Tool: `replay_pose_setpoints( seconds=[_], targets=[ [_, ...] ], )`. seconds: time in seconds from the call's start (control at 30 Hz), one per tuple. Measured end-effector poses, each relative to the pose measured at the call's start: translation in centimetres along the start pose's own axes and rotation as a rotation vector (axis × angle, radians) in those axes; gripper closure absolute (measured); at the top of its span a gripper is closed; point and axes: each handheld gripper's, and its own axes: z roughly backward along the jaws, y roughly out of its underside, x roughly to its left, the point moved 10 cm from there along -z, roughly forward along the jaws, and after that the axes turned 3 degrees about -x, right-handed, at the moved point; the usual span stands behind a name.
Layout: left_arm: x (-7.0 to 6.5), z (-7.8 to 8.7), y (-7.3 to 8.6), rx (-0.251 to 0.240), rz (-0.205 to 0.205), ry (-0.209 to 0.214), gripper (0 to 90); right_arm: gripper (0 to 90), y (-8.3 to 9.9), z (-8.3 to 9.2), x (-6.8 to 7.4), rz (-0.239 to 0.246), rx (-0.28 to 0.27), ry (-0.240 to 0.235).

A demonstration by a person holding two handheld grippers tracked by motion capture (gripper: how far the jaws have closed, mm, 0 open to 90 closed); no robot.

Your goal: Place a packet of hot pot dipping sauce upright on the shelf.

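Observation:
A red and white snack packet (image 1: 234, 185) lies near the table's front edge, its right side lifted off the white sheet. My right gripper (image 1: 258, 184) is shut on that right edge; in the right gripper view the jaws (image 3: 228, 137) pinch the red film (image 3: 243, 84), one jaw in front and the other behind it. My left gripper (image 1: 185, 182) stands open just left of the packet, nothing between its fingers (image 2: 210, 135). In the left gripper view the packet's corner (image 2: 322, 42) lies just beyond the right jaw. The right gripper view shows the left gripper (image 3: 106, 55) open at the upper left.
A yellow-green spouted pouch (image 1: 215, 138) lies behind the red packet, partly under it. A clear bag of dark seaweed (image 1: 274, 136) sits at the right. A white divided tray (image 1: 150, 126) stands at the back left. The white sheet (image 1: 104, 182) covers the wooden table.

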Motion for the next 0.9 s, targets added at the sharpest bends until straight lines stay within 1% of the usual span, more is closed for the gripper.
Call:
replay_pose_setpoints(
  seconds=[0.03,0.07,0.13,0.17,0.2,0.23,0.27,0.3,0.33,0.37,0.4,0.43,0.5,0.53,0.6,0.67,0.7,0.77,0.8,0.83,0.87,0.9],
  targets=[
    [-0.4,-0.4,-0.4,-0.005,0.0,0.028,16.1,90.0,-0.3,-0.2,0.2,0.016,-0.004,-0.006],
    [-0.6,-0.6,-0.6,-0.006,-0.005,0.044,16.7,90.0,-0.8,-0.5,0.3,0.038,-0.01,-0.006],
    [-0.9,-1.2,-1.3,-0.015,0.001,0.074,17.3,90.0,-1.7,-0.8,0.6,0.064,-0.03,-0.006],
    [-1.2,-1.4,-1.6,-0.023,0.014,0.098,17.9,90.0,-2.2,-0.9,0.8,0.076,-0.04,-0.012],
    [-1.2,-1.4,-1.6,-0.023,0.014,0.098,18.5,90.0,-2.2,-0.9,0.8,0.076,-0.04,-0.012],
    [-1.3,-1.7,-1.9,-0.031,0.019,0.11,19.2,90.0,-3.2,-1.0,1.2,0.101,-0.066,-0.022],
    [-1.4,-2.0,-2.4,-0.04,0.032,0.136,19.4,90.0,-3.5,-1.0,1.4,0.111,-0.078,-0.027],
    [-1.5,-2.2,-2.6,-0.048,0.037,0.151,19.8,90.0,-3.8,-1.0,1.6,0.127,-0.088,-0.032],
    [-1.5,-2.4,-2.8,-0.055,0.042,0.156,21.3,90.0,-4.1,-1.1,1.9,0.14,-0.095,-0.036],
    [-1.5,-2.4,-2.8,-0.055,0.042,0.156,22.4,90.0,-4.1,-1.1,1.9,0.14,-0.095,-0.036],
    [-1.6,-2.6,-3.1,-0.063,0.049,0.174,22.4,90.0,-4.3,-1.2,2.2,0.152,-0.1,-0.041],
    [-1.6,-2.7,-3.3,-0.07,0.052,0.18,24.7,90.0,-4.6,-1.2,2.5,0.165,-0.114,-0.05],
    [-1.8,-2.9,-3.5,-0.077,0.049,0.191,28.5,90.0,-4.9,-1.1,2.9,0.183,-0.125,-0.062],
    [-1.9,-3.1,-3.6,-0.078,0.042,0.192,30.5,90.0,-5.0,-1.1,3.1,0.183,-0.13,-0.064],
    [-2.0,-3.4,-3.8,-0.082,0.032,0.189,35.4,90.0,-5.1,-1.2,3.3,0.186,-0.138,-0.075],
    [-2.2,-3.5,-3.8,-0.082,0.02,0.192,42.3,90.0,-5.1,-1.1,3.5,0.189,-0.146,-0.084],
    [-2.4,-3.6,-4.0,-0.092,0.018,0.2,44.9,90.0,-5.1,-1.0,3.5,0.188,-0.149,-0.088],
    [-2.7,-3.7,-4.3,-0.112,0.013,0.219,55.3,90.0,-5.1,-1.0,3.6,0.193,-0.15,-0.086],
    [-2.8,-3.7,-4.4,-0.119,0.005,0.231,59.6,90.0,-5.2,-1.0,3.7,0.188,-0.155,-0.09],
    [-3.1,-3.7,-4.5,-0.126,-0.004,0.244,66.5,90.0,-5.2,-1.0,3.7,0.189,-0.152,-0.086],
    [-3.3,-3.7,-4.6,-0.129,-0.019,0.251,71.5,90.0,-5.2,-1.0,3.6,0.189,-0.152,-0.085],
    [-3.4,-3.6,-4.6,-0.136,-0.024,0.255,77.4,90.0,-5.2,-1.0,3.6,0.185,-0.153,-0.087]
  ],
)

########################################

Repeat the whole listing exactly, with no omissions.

Tool: `replay_pose_setpoints( seconds=[_], targets=[ [_, ...] ], )`. seconds: time in seconds from the call's start (control at 30 Hz), one per tuple. Measured end-effector poses, each relative to the pose measured at the call's start: translation in centimetres along the start pose's own axes and rotation as a rotation vector (axis × angle, radians) in those axes; gripper closure absolute (measured); at the top of its span a gripper is closed; point and axes: each handheld gripper's, and its own axes: z roughly backward along the jaws, y roughly out of its underside, x roughly to its left, the point moved 10 cm from there along -z, roughly forward along the jaws, and after that the axes turned 3 degrees about -x, right-handed, at the moved point; the usual span stands behind a name.
Layout: left_arm: x (-7.0 to 6.5), z (-7.8 to 8.7), y (-7.3 to 8.6), rx (-0.251 to 0.240), rz (-0.205 to 0.205), ry (-0.209 to 0.214), gripper (0 to 90); right_arm: gripper (0 to 90), y (-8.3 to 9.9), z (-8.3 to 9.2), x (-6.8 to 7.4), rz (-0.239 to 0.246), rx (-0.28 to 0.27), ry (-0.240 to 0.235).

A demonstration by a person holding two handheld grippers tracked by motion capture (gripper: how far the jaws have closed, mm, 0 open to 90 closed); no robot.

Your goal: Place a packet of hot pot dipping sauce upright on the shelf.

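Observation:
A red and white snack packet (image 1: 234, 185) lies near the table's front edge, its right side lifted off the white sheet. My right gripper (image 1: 258, 184) is shut on that right edge; in the right gripper view the jaws (image 3: 228, 137) pinch the red film (image 3: 243, 84), one jaw in front and the other behind it. My left gripper (image 1: 185, 182) stands open just left of the packet, nothing between its fingers (image 2: 210, 135). In the left gripper view the packet's corner (image 2: 322, 42) lies just beyond the right jaw. The right gripper view shows the left gripper (image 3: 106, 55) open at the upper left.
A yellow-green spouted pouch (image 1: 215, 138) lies behind the red packet, partly under it. A clear bag of dark seaweed (image 1: 274, 136) sits at the right. A white divided tray (image 1: 150, 126) stands at the back left. The white sheet (image 1: 104, 182) covers the wooden table.
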
Motion for the next 0.9 s, targets added at the sharpest bends until straight lines stay within 1% of the usual span, more is closed for the gripper.
Call:
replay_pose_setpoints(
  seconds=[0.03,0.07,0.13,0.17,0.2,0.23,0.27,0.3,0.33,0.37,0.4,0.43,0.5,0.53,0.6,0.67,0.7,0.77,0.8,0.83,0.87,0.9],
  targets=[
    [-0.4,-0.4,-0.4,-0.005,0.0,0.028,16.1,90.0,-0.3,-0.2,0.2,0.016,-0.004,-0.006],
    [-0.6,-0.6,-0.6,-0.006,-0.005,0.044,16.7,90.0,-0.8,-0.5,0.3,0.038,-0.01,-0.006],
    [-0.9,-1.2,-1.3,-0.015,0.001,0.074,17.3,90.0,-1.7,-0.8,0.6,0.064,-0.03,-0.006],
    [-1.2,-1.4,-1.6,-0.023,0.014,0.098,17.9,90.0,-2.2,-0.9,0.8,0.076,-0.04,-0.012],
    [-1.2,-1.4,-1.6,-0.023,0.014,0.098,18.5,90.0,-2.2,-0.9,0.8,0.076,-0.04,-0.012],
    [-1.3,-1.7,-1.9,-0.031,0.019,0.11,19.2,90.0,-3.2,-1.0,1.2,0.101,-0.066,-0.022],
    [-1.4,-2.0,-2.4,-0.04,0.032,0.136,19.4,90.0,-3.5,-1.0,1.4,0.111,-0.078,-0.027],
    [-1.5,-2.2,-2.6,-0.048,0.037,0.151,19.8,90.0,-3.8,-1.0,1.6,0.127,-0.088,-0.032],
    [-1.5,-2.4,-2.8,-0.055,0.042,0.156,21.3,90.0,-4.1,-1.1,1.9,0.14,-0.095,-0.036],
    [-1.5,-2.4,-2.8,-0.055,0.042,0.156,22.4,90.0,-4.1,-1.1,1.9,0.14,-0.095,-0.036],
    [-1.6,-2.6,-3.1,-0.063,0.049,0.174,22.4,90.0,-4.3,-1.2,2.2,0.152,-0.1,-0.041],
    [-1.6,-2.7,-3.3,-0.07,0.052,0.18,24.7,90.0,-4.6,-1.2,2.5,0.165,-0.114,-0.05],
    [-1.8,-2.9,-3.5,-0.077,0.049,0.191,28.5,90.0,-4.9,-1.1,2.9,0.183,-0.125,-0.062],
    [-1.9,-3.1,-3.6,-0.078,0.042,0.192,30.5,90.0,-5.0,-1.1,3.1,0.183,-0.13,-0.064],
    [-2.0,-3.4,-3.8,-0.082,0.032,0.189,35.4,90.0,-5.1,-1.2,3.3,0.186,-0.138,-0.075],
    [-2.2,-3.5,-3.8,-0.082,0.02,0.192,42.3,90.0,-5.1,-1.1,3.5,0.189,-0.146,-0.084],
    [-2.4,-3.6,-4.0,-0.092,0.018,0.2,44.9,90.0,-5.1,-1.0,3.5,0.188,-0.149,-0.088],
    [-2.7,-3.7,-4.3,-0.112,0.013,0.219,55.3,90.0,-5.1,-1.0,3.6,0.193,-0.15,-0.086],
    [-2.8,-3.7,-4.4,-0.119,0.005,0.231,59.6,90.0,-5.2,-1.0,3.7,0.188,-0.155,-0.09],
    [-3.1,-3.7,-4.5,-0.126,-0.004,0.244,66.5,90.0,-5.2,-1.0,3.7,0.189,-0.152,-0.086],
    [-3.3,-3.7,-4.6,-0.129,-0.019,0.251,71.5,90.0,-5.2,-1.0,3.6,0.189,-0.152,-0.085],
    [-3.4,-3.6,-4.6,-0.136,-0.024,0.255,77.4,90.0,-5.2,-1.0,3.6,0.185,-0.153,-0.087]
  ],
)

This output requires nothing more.